Five Shared Callings for Bishops in The United Methodist Church

Statement from Kenneth H. Carter, Jr., president, Council of Bishops, The United Methodist Church
As a denomination, we are living in the tension between the actions of the Special Session in St. Louis in the winter, the decisions of Annual Conferences in the summer and the prospect of another General Conference in ten months.   In the meeting of the Executive Committee of the Council of Bishops this week, we acknowledged the great differences across our many annual conferences, and yet have five shared callings as leaders in this season.
  1. Sending
Sending is related to itineracy and open Itineracy, and this is how churches most directly experience our leadership as bishops.  This is the practice of missional appointment-making and the call to spread scriptural holiness.  Our discernment in sending clergy to ministries is related to the question many United Methodists are most concerned about, “Who is my pastor?” or “Who will be my next pastor?”
  1. Missional Strategy
Missional Strategy is our work with cabinets, primarily district superintendents, and this work is first done in annual conferences and residential areas.  This is our calling to lead people in the mission of witness and service, and this is the work of increasing the influence of Wesleyan Christianity in a region.

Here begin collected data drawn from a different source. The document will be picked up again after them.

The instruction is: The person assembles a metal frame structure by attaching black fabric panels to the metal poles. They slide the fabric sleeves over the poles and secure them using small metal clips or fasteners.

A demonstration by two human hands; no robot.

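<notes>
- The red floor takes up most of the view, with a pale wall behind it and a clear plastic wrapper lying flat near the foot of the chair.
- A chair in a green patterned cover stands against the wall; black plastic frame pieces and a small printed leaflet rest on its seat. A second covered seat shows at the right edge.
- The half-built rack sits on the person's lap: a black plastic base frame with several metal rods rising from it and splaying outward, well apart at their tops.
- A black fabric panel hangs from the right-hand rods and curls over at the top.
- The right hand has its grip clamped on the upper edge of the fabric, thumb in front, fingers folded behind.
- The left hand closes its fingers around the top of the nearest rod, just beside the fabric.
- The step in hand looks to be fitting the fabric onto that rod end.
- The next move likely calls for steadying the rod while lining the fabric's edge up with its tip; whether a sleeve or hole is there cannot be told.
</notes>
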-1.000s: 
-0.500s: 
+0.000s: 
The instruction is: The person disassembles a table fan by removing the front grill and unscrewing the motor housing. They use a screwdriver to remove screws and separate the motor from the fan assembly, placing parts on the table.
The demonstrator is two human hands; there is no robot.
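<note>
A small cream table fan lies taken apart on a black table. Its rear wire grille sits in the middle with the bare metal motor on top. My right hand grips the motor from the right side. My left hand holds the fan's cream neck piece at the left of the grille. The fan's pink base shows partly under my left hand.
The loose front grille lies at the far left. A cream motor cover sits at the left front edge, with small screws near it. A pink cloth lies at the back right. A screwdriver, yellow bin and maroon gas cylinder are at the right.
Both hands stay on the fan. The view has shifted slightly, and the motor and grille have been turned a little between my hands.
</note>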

  1. “New Ways of Embodying Unity” (Mission, Vision and Scope of the Way Forward)
Our consecration vow is to seek the unity of the church.  As an active pursuit, it is to accompany conversations across our church.  We serve as bishops at a time when the connection is “strained” (Mission, Vision and Scope).  We sense the strength of unity and mission at the level of the annual conference, which is the “basic body of the church” (Book of Discipline, 33), and we see great promise for our future in the annual conferences. 
  1.  A Global Church
We sense a maturing in a global church, and a movement from global governance to global  relationships as we consider “new ways of being in relationship across cultures and jurisdictions” (Mission, Vision, Scope). Our missional partnerships are critical responses to human need, the great commission and the great commandment.   At the same time, our present way of being a global church is unsustainable from the perspective of polity and financial stewardship.
  1. Spiritual Leadership
We will seek to strengthen our annual conferences in 2019 through the ministries of sending and missional strategy.  Our primary work is not legislative or legalistic.  In this season, our primary calling is to discover new ways of embodying unity through structure, mission and relationships (John 17).  As we noted in December 2018 and May 2019, this leadership is prophetic—we confess the harm done to the LGBTQIA community across our world by our church—and pastoral—we will continue in a ministry of deep listening to all of the people of our church, and we will exercise the teaching office as bishops called and consecrated to serve in this season. 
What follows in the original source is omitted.